Task to carry out
Your copy of the listing should match it exactly, only without pictures.

Supplied material

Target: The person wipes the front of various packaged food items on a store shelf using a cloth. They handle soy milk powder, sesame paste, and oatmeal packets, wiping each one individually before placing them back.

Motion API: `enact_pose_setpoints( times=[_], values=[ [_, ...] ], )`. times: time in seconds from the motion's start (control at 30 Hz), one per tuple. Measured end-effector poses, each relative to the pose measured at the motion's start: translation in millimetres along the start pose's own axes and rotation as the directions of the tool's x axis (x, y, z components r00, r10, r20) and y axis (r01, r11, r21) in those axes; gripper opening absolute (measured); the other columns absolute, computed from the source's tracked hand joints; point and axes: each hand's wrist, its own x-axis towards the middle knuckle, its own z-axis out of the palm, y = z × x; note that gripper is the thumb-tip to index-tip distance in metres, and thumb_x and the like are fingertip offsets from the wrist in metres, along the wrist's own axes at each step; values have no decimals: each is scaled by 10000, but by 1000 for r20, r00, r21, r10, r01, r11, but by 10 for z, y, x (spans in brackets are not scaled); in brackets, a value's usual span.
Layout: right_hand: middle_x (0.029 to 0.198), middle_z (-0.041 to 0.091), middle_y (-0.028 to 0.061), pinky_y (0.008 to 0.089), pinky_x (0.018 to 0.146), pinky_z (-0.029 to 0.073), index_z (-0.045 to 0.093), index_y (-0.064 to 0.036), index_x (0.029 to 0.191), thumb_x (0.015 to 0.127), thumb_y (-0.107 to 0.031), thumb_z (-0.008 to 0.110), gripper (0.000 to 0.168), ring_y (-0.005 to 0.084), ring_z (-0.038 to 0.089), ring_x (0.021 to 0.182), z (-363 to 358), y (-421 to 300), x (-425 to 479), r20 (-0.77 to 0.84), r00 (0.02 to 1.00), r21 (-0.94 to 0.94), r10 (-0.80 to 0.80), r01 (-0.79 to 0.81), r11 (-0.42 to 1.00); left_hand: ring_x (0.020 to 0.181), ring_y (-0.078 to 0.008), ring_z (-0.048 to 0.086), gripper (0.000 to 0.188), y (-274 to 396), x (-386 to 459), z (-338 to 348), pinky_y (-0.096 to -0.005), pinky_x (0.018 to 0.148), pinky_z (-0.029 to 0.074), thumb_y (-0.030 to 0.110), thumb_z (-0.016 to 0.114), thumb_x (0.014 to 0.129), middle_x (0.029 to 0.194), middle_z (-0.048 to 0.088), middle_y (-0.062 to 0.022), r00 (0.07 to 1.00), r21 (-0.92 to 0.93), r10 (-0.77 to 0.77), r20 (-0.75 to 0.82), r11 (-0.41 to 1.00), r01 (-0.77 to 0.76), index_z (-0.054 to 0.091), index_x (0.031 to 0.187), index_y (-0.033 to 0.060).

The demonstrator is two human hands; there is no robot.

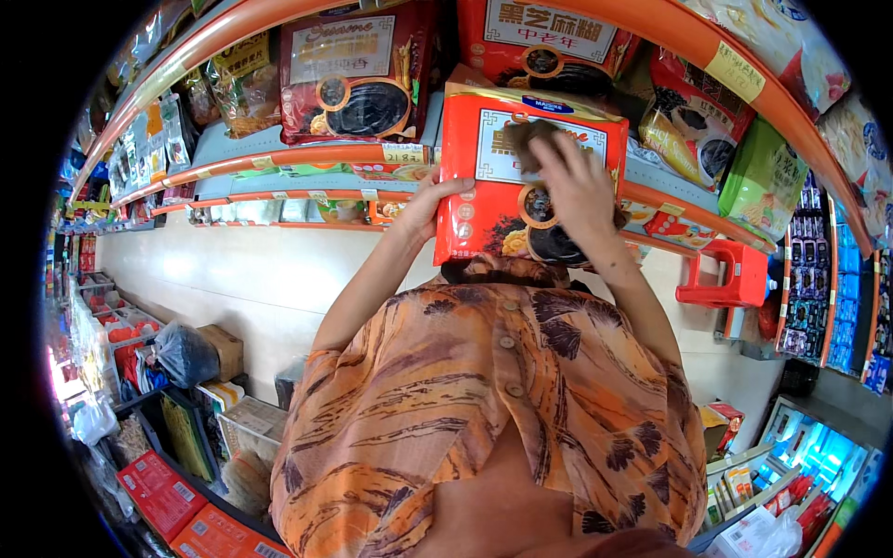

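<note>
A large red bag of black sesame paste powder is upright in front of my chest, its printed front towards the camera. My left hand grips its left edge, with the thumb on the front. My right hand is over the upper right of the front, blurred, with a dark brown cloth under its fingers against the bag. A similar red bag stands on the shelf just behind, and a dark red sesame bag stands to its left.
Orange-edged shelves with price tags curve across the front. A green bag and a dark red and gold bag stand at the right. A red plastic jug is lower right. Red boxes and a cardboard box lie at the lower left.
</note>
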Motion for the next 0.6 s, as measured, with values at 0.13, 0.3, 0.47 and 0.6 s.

Task response
Target: The person wipes the front of various packaged food items on a store shelf using a cloth. They handle soy milk powder, sesame paste, and oatmeal packets, wiping each one individually before placing them back.

Motion API: `enact_pose_setpoints( times=[_], values=[ [_, ...] ], )`. times: time in seconds from the motion's start (control at 30 Hz), one per tuple. Measured end-effector poses, each relative to the pose measured at the motion's start: translation in millimetres along the start pose's own axes and rotation as the directions of the tool's x axis (x, y, z components r00, r10, r20) and y axis (r01, r11, r21) in those axes; gripper opening absolute (measured); the other columns absolute, computed from the source's tracked hand joints; point and axes: each hand's wrist, its own x-axis towards the middle knuckle, its own z-axis out of the palm, y = z × x; note that gripper is the thumb-tip to index-tip distance in metres, and thumb_x and the like are fingertip offsets from the wrist in metres, along the wrist's own axes at each step; values have no decimals: each is scaled by 10000, but by 1000 for r20, r00, r21, r10, r01, r11, but by 10 for z, y, x (spans in brackets are not scaled); in brackets, a value's usual span.
Layout: right_hand: middle_x (0.029 to 0.198), middle_z (-0.041 to 0.091), middle_y (-0.028 to 0.061), pinky_y (0.008 to 0.089), pinky_x (0.018 to 0.146), pinky_z (-0.029 to 0.073), index_z (-0.045 to 0.093), index_y (-0.064 to 0.036), index_x (0.029 to 0.191), thumb_x (0.015 to 0.127), thumb_y (-0.107 to 0.031), thumb_z (-0.008 to 0.110), gripper (0.000 to 0.168), ring_y (-0.005 to 0.084), ring_z (-0.038 to 0.089), ring_x (0.021 to 0.182), z (-363 to 358), y (-421 to 300), x (-425 to 479), r20 (-0.77 to 0.84), r00 (0.02 to 1.00), r21 (-0.94 to 0.94), r10 (-0.80 to 0.80), r01 (-0.79 to 0.81), r11 (-0.42 to 1.00); left_hand: ring_x (0.020 to 0.181), ring_y (-0.078 to 0.008), ring_z (-0.048 to 0.086), gripper (0.000 to 0.188), y (-274 to 396), x (-386 to 459), z (-338 to 348), pinky_y (-0.096 to -0.005), pinky_x (0.018 to 0.148), pinky_z (-0.029 to 0.074), thumb_y (-0.030 to 0.110), thumb_z (-0.016 to 0.114), thumb_x (0.014 to 0.129), middle_x (0.029 to 0.194), middle_z (-0.048 to 0.088), middle_y (-0.062 to 0.022), r00 (0.07 to 1.00), r21 (-0.92 to 0.93), r10 (-0.77 to 0.77), r20 (-0.75 to 0.82), r11 (-0.41 to 1.00), r01 (-0.77 to 0.76), index_z (-0.054 to 0.091), index_x (0.031 to 0.187), index_y (-0.033 to 0.060).

The demonstrator is two human hands; there is no robot.


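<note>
A large red bag of black sesame paste powder is upright in front of my chest, its printed front towards the camera. My left hand grips its left edge, with the thumb on the front. My right hand is over the upper right of the front, blurred, with a dark brown cloth under its fingers against the bag. A similar red bag stands on the shelf just behind, and a dark red sesame bag stands to its left.
Orange-edged shelves with price tags curve across the front. A green bag and a dark red and gold bag stand at the right. A red plastic jug is lower right. Red boxes and a cardboard box lie at the lower left.
</note>
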Motion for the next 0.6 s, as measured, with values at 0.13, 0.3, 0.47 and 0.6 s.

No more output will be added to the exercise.